A detailed report out from Fortune and Kaiser Health Network details a decade worth of failures and false starts in the growing and lucrative area of electronic medical records. The end result is that patients remain at risk of harm while their data sits on the sidelines and while special interests fight over their piece of the pie.
Over the past 10 years, the parties have squabbled over how best to collect injury data, over who has the power to require it, over who should pay for it, and over whether to make public damning findings and the names of those responsible for safety problems.
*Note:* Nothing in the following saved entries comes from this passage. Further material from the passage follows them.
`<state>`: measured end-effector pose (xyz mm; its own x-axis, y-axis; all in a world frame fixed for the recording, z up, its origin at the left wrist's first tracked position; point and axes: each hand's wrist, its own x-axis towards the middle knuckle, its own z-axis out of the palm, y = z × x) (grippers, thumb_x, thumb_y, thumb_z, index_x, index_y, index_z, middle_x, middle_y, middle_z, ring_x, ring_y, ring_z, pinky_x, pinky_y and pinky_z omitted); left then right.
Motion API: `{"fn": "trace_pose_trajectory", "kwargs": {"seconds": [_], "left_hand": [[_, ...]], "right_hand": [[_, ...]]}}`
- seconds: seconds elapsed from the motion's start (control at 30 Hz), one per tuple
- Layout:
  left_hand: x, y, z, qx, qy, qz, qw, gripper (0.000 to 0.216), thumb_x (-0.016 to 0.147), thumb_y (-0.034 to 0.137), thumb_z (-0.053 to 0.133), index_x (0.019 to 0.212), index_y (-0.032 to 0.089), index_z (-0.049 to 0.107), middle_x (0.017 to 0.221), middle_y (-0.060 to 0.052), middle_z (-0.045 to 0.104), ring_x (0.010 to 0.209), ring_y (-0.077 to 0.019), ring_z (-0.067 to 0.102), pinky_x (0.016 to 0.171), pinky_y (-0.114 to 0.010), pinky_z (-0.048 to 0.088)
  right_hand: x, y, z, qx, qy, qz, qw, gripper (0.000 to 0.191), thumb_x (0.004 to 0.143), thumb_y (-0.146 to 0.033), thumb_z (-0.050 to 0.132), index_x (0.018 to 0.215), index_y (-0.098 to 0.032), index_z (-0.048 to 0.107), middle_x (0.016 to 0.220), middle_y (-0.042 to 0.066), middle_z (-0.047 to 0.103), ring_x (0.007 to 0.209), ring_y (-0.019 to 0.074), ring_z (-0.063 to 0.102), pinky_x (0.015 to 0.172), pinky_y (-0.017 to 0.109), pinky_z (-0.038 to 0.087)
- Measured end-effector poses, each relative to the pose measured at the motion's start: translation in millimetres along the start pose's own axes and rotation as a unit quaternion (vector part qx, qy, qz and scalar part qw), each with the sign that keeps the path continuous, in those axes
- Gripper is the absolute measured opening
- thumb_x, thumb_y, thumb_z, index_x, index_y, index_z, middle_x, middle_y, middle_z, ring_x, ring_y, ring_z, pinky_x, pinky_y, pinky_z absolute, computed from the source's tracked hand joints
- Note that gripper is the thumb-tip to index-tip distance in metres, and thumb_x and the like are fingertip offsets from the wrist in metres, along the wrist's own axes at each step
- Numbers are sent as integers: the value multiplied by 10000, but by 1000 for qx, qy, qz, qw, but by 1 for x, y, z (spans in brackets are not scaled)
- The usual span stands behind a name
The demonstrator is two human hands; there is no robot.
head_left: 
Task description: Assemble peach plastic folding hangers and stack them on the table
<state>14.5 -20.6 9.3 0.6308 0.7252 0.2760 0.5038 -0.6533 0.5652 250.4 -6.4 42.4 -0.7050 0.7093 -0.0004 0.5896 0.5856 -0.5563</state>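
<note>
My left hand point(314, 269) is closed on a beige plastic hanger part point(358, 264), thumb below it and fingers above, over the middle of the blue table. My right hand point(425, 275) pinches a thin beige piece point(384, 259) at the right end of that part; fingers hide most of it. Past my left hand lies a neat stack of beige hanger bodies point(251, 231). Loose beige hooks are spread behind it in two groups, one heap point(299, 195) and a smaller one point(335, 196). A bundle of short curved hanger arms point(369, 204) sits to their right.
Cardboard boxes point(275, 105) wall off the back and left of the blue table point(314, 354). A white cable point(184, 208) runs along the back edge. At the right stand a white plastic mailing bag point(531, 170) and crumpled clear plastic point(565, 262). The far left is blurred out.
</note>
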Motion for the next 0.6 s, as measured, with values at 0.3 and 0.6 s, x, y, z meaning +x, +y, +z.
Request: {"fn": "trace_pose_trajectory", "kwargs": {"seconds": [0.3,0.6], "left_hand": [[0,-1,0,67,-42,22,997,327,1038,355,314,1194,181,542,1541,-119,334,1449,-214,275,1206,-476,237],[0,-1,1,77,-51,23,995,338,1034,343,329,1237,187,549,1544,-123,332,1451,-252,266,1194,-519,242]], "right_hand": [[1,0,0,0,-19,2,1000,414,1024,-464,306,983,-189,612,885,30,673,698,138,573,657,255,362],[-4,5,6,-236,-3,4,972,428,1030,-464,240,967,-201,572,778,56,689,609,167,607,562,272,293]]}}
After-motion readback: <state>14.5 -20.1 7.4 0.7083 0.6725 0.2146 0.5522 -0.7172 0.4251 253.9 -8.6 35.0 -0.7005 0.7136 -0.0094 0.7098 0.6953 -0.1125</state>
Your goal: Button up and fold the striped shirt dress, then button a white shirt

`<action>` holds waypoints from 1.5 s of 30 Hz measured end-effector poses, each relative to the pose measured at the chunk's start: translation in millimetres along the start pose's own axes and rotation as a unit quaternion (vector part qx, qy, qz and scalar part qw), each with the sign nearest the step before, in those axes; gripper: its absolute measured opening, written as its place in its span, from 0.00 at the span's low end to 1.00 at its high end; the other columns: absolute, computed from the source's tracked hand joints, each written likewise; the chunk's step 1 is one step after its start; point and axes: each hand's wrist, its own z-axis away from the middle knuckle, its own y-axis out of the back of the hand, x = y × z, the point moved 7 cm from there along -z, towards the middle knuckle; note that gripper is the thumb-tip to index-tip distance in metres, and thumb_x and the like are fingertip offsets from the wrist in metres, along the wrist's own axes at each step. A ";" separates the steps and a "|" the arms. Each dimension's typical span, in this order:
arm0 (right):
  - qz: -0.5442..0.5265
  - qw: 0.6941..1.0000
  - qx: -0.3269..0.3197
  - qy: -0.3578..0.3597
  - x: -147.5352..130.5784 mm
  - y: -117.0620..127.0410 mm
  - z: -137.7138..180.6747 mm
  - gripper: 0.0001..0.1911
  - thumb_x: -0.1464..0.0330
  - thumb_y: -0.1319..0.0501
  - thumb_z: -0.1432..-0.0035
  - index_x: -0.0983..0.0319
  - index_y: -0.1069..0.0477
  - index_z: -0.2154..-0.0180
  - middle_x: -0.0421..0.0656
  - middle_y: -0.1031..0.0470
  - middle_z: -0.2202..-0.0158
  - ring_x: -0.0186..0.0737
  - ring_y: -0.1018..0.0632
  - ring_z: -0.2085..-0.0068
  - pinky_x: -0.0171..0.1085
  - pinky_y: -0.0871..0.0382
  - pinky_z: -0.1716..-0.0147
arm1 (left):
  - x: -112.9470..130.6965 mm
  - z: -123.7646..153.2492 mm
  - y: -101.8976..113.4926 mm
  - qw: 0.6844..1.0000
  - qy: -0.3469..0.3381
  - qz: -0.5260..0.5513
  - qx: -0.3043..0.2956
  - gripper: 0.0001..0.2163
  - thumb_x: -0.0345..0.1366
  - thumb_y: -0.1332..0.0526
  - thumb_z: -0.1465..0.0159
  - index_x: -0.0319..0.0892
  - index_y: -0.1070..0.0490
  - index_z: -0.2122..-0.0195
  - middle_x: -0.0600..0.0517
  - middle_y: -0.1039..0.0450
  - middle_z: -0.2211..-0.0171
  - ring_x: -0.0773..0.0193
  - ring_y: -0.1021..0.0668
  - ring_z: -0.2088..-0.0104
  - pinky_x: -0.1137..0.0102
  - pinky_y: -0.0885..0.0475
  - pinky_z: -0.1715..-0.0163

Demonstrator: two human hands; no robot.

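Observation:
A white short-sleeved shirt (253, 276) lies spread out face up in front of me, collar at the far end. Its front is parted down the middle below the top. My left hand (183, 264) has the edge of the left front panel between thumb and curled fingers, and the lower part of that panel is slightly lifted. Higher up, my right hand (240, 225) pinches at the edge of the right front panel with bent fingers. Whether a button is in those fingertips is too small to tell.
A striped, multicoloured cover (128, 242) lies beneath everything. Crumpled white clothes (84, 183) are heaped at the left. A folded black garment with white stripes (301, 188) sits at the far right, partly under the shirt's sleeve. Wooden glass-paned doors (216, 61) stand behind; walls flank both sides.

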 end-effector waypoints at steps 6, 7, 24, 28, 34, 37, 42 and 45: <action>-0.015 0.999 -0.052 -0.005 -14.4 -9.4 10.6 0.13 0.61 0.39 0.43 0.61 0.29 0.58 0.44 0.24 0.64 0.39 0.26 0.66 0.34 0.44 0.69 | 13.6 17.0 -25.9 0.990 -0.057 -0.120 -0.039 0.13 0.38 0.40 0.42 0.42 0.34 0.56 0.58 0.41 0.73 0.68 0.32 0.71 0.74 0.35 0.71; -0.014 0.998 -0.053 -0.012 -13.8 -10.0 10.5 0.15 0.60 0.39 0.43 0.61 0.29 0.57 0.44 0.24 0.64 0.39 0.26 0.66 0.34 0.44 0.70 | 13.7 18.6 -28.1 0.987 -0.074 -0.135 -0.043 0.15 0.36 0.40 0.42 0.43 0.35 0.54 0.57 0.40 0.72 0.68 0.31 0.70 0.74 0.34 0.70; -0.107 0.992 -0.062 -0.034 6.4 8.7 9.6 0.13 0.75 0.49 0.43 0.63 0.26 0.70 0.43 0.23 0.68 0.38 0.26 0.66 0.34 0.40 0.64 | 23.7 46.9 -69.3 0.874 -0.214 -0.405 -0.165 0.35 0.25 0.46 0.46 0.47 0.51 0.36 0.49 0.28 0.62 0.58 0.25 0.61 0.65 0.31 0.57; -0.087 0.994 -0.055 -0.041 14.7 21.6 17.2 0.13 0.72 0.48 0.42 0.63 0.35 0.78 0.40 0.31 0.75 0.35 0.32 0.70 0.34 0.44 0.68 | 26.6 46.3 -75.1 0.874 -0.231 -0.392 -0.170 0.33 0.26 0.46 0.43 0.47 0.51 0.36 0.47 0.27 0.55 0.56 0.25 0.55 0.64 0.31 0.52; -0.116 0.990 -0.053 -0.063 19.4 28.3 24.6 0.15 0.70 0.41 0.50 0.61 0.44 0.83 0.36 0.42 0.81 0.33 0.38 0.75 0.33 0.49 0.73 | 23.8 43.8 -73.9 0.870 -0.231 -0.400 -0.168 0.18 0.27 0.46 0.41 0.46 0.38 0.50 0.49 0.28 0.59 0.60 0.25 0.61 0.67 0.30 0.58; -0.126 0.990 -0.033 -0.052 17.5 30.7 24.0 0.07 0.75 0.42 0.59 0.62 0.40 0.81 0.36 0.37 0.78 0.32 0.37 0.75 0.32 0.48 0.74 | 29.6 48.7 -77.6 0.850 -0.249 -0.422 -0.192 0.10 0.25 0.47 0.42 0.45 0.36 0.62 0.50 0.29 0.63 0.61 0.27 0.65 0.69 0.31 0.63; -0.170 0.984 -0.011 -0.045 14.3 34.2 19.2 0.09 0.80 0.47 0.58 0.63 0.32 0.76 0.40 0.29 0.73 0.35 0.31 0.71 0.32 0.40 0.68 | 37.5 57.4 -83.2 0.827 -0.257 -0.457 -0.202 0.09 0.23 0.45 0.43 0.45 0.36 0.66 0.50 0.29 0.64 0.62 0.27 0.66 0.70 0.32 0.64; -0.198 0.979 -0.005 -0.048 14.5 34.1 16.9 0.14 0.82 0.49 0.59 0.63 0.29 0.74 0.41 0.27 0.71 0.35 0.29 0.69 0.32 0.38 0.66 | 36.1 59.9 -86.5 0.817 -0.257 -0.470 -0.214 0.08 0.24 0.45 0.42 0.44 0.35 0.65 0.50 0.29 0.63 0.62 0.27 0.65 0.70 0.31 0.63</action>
In 2015, members of Congress derailed a long-planned EHR safety center, first by challenging the government's authority to create it and later by declining to fund it. A year later, Congress stripped the Food and Drug Administration of its power to regulate the industry or even to track malfunctions and injuries.
According to the reporting, "thousands of injuries, deaths, or near misses tied to software glitches, user errors, interoperabilty problems and other flaws have piled up in various government-sponsored and private repositories. One study unearthed more than 9,000 patient safety reports tied to EHR problems at three pediatric hospitals over a five year period.
While digital advocates still see the promise of electronic records, the disarray that has prevented global integration and analysis of information has stymied progress. More importantly, software bugs and the same IT problems that bedevil an office worker's attempts to print creep up in hospitals, where the stakes are often higher.
Given the initial zeal to bring EHR into the mainstream of medicine, these decade long concerns are troubling. EHR is now the rule rather than the excepting, and underlying problems with the way in which medical information is charted, captured, and shared must be addressed.